Most people are all too familiar with house mice. We know them as the eaters of crumbs, gnawers of cords, and leavers of droppings. They create the pitter-patters we hear in the night and the messes we find in the morning.
Conventional wisdom has said that mice and people began living together when humans learned to farm. But new research published today in the Proceedings of the National Academy of Sciences suggests that our relationship with these rodents may be even more ancient.
By studying the fluctuations of house mouse fossils found in archaeological sites in the eastern Mediterranean, scientists have revealed that Mus musculus domesticus first cozied up to humans around 15,000 years ago.
That would be about 3,000 years before the advent of agriculture.
The findings offer an unusual glimpse into a murky period of human development, since the abundance of house mice teeth seems to track with our nomadic ancestors’ early experiments in settling down.
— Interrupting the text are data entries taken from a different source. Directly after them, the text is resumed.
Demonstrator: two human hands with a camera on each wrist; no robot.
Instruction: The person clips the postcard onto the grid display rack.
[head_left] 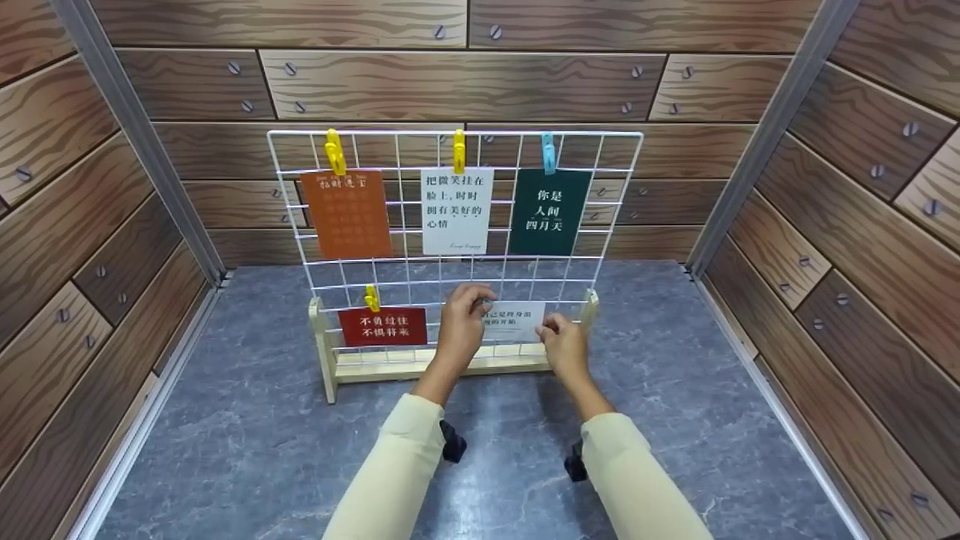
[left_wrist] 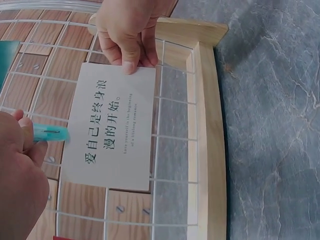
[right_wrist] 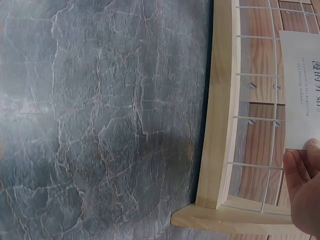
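Note:
In the head view my left hand (head_left: 460, 324) is at the top edge of a white card (head_left: 516, 324) on the lower part of a white wire grid. The left wrist view shows that hand pinching a light blue clip (left_wrist: 50, 132), its tip right at the card's edge. My right hand (head_left: 567, 349) pinches the card's right edge between thumb and fingers. Dark printed characters cover the card's middle, and it lies against the grid wires (left_wrist: 172, 137). In the right wrist view the right hand (right_wrist: 306, 187) grips the card's corner.
Yellow clips (head_left: 459, 152) and a blue clip (head_left: 548, 154) hold an orange card (head_left: 349, 217), a white card (head_left: 456, 217) and a green card (head_left: 551, 217) above. A red card (head_left: 382, 330) hangs lower left. A wooden base (head_left: 450, 367) supports the grid on a grey marbled surface (head_left: 247, 442).

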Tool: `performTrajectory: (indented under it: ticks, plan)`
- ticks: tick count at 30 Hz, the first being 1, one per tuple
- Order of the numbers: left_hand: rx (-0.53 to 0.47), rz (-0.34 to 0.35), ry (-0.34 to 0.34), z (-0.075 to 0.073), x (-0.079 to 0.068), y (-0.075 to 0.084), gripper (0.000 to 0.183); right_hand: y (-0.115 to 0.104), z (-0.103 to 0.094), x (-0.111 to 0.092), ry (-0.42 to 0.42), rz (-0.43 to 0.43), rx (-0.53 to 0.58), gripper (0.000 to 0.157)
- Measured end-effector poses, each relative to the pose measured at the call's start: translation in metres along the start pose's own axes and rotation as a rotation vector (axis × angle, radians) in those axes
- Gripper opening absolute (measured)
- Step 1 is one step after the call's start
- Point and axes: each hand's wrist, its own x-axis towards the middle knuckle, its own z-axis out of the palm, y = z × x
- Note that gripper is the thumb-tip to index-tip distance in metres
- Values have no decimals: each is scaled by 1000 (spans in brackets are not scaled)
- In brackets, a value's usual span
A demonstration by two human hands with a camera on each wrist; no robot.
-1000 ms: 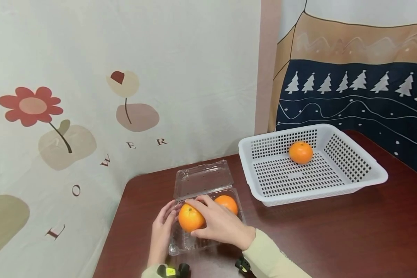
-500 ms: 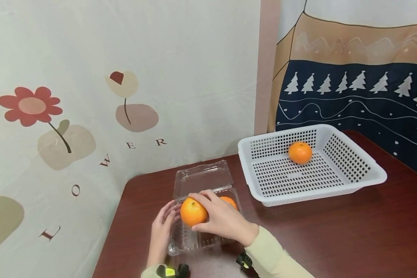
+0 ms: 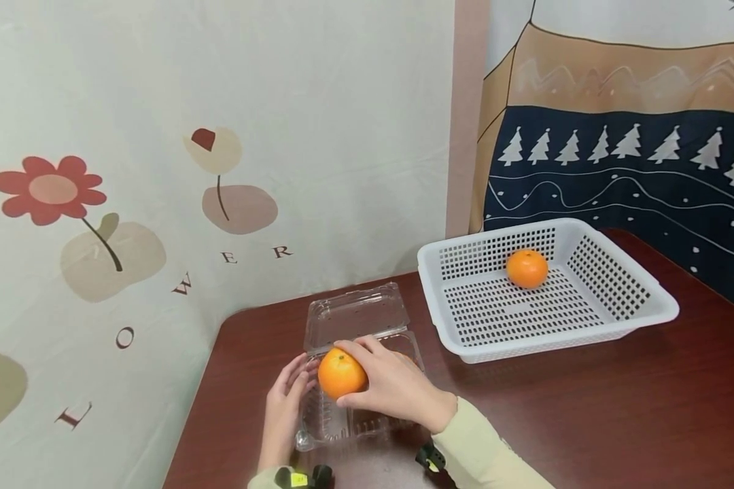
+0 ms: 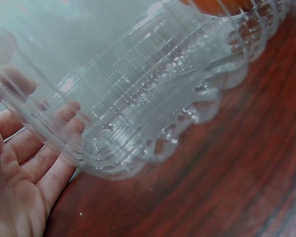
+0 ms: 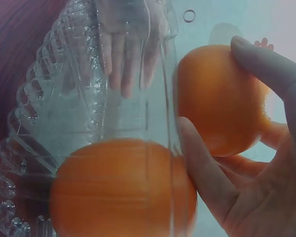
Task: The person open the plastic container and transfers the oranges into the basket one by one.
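Note:
My right hand [image 3: 397, 386] grips an orange [image 3: 341, 373] between thumb and fingers, above the clear plastic clamshell box [image 3: 327, 424]. The right wrist view shows this fruit beside the box's upper edge. Through the clear wall there, a second orange [image 5: 123, 192] appears inside the box; in the head view the right hand covers most of it. At the box's left side is my left hand [image 3: 284, 401], its fingers extended and loosely bent along the wall. The left wrist view has those fingers [image 4: 39, 153] against the clear plastic. The box's lid [image 3: 357, 316] lies folded back.
A white plastic basket [image 3: 459, 350] with perforated sides stands at the right, holding one orange [image 3: 527, 269]. Under everything is a dark red-brown table [image 3: 563, 414]. A printed cloth [image 3: 355, 136] hangs behind the table's back edge.
My right hand has shifted slightly up and right with the orange, covering more of the second one in the box. The left hand stays at the box's side.

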Motion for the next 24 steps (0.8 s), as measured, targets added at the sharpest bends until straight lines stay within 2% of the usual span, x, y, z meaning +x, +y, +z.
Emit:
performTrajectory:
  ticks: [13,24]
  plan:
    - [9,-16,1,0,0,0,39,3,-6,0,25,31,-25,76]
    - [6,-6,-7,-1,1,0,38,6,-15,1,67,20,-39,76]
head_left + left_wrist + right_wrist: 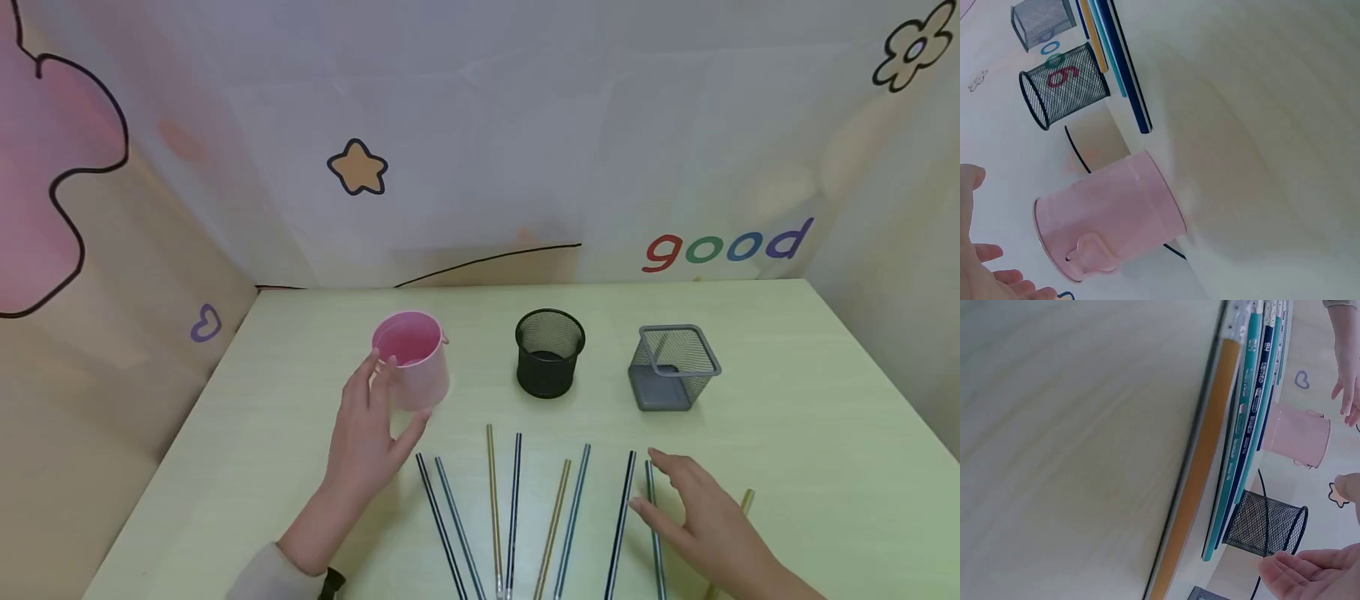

That makes the new study “a nice example of how house mouse research can be helpful for studying our own history,” says Miloš Macholán, an evolutionary biologist and co-author of The Evolution of the House Mouse.
For example, scientists studying the transition from the hunter-gatherer lifestyle to agriculture may now be able to fill in gaps in the archaeological record by looking for the presence and proportions of mice molars, he says.
“I’d say it’s important to understand that mice have been accompanying us for a very long time,” says study leader Lior Weissbrod, a zooarchaeologist at the University of Haifa in Israel. “We’ve been changing them and they’ve been changing us in ways that are not immediately apparent.”